* **Task goal**: From the first line of the data through the line containing "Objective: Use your", transcribe each line exactly. Pictures do not belong in the copy.
################
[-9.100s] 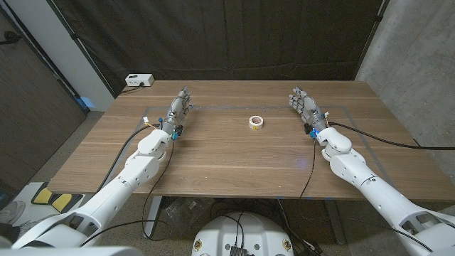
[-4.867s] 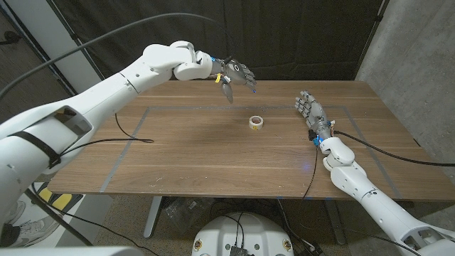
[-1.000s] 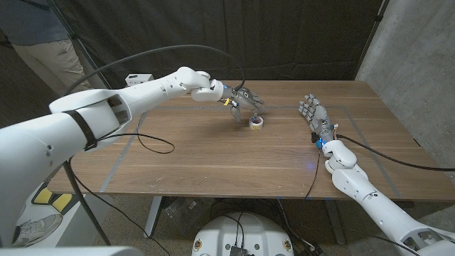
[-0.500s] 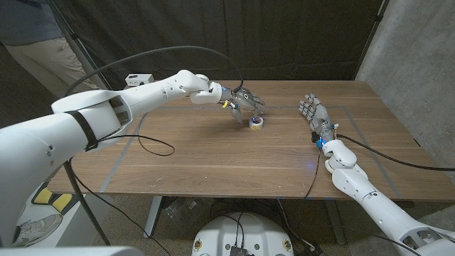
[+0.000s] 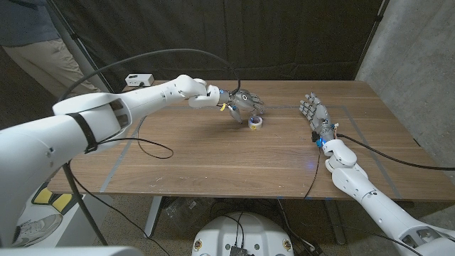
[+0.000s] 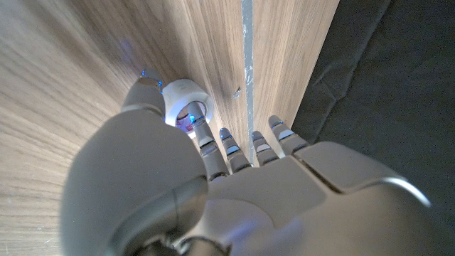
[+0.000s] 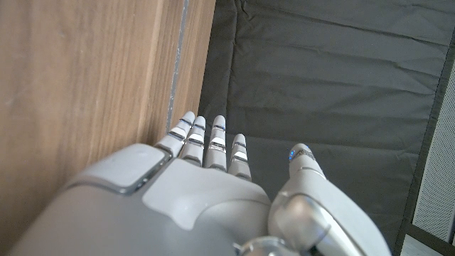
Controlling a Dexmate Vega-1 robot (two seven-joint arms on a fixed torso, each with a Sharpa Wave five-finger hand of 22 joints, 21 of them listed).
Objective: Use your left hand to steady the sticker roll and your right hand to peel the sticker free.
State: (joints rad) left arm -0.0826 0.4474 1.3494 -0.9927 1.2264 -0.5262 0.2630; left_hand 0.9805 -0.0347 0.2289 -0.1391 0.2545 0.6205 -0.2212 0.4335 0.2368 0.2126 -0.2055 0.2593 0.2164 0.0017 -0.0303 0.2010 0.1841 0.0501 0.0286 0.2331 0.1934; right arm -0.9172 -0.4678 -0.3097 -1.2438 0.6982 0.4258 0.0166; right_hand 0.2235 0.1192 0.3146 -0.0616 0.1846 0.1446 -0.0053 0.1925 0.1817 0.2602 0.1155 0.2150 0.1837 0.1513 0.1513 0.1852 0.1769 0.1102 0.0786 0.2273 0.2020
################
* **Expected output**:
[-9.100s] 
[-4.867s] 
[-1.000s] 
[-0.500s] 
[+0.000s] 
[+0.000s] 
[+0.000s] 
Controlling a Dexmate Vega-1 robot (two seven-joint arms on a fixed torso, each with a Sharpa Wave five-finger hand of 22 joints, 21 of them listed).
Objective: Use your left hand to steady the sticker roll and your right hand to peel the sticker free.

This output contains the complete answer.